BEGIN INPUT MATERIAL

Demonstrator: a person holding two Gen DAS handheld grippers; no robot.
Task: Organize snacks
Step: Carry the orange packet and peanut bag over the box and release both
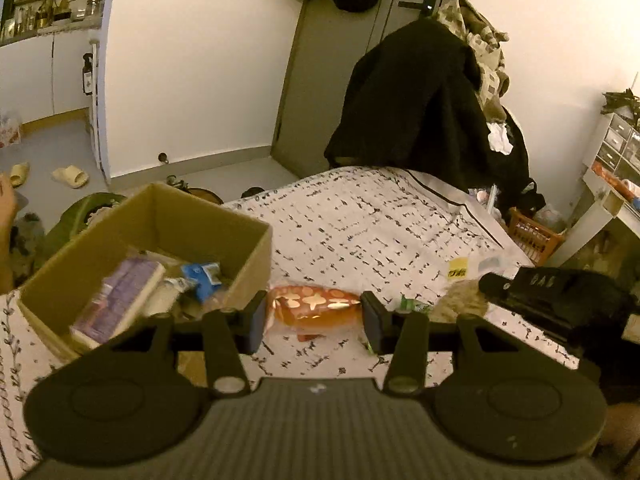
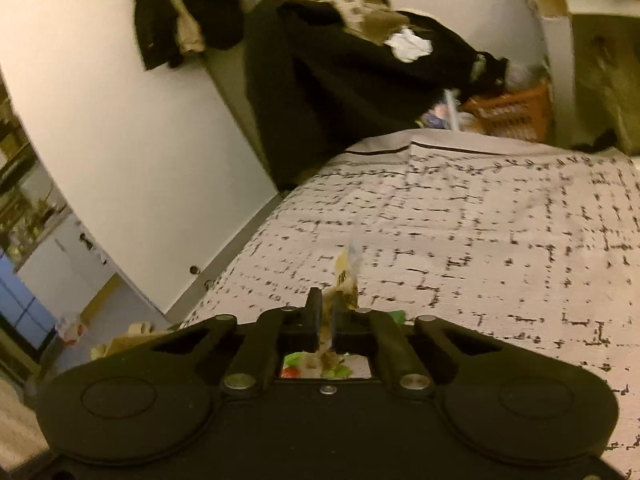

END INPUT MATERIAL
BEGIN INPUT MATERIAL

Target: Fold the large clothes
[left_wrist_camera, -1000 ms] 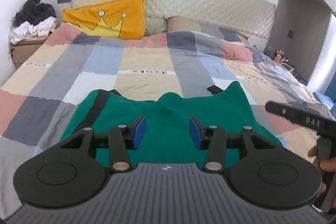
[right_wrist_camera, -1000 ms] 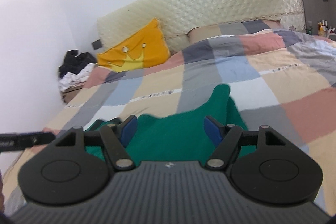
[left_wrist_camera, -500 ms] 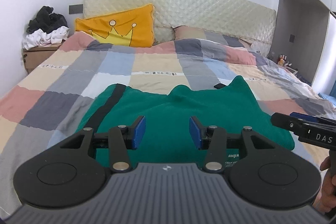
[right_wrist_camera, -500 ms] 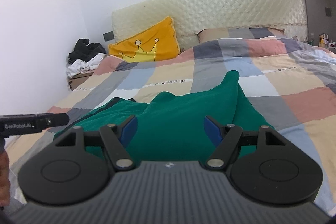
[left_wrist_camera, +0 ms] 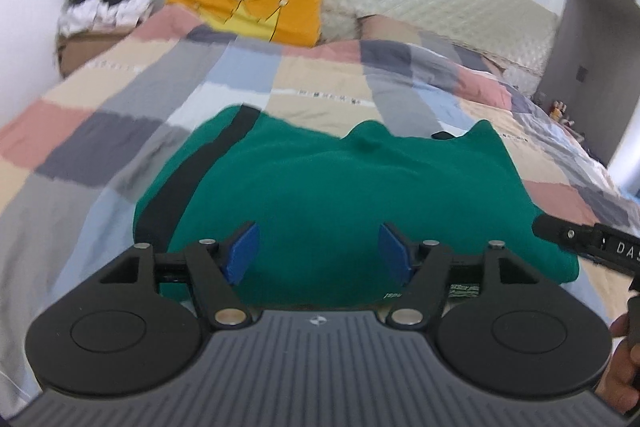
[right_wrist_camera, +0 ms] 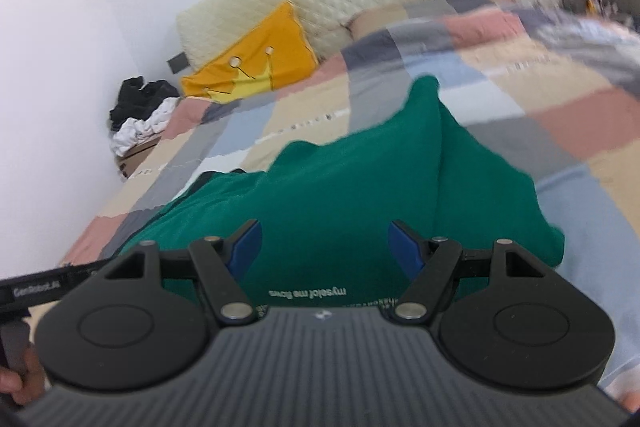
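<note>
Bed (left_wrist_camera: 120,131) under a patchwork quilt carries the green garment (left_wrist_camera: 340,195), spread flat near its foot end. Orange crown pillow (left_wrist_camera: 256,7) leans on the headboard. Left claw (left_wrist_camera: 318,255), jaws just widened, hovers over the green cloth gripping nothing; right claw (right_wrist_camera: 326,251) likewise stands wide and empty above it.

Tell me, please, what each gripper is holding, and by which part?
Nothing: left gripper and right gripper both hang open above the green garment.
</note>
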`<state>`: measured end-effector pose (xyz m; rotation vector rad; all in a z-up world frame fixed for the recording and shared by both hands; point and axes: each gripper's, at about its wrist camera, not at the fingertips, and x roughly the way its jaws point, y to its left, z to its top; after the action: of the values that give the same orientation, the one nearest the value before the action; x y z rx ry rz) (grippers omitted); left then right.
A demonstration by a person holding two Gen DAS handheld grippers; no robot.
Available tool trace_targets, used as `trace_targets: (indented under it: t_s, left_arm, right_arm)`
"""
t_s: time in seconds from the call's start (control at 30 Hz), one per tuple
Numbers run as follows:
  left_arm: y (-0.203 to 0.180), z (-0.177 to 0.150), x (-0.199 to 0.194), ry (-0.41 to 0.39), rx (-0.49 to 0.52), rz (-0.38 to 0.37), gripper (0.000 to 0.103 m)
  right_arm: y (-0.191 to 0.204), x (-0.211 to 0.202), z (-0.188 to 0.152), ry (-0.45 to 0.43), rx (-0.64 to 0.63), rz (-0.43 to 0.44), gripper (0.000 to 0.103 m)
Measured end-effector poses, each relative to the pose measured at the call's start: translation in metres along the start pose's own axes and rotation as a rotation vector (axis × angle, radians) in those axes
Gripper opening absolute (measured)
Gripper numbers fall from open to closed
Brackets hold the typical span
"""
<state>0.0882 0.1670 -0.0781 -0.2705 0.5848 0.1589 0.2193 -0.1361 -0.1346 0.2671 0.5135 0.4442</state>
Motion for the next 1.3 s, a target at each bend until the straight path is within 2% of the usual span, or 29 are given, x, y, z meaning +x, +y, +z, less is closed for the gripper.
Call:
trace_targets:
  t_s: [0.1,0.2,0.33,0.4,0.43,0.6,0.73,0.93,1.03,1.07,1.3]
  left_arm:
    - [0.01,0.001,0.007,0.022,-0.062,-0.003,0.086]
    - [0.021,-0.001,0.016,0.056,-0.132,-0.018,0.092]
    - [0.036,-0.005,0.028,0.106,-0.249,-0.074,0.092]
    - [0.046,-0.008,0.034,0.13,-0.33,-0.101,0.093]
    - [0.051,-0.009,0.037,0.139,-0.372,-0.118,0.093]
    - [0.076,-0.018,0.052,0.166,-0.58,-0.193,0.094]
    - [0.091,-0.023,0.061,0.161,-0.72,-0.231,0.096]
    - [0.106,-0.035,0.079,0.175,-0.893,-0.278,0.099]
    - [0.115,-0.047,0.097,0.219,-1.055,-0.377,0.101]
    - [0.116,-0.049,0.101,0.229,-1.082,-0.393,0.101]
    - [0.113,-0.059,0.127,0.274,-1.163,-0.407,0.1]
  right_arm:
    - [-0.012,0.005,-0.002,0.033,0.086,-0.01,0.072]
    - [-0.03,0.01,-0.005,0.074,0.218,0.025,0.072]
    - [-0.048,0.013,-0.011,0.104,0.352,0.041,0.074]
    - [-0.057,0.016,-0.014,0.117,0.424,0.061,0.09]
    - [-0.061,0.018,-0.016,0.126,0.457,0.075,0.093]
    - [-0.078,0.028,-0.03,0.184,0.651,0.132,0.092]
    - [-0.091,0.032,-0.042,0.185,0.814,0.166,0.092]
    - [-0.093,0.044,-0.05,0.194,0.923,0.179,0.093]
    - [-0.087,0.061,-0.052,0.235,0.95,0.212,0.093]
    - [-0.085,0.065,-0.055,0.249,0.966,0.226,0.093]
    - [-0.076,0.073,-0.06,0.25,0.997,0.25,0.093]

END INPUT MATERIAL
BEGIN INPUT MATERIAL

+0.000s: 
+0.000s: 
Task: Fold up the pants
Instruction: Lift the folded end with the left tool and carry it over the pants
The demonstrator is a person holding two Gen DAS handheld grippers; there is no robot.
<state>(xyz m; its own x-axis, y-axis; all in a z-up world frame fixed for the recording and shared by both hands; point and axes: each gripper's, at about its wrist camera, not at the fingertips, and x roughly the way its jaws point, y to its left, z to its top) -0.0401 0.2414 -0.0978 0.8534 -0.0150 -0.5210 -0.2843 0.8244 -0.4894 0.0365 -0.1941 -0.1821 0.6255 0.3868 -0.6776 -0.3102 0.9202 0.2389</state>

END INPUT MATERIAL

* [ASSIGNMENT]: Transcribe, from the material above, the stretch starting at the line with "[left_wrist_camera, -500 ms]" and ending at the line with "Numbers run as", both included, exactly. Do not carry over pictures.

* [EXERCISE SOLUTION]:
[left_wrist_camera, -500 ms] 
[right_wrist_camera, -500 ms] 
[left_wrist_camera, +0 ms] 
[right_wrist_camera, +0 ms] 
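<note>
Bed (left_wrist_camera: 120,131) under a patchwork quilt carries the green garment (left_wrist_camera: 340,195), spread flat near its foot end. Orange crown pillow (left_wrist_camera: 256,7) leans on the headboard. Left claw (left_wrist_camera: 318,255), jaws just widened, hovers over the green cloth gripping nothing; right claw (right_wrist_camera: 326,251) likewise stands wide and empty above it.

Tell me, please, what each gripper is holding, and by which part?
Nothing: left gripper and right gripper both hang open above the green garment.
</note>
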`<state>`: measured end-effector pose (xyz m; rotation vector rad; all in a z-up world frame fixed for the recording and shared by both hands; point and axes: each gripper's, at about its wrist camera, not at the fingertips, and x roughly the way its jaws point, y to its left, z to its top; after the action: of the values that give the same orientation, the one nearest the value before the action; x y z rx ry rz) (grippers omitted); left then right.
A demonstration by a person holding two Gen DAS handheld grippers; no robot.
Available tool trace_targets, used as `trace_targets: (indented under it: t_s, left_arm, right_arm)`
"""
t_s: time in seconds from the call's start (control at 30 Hz), one per tuple
Numbers run as follows:

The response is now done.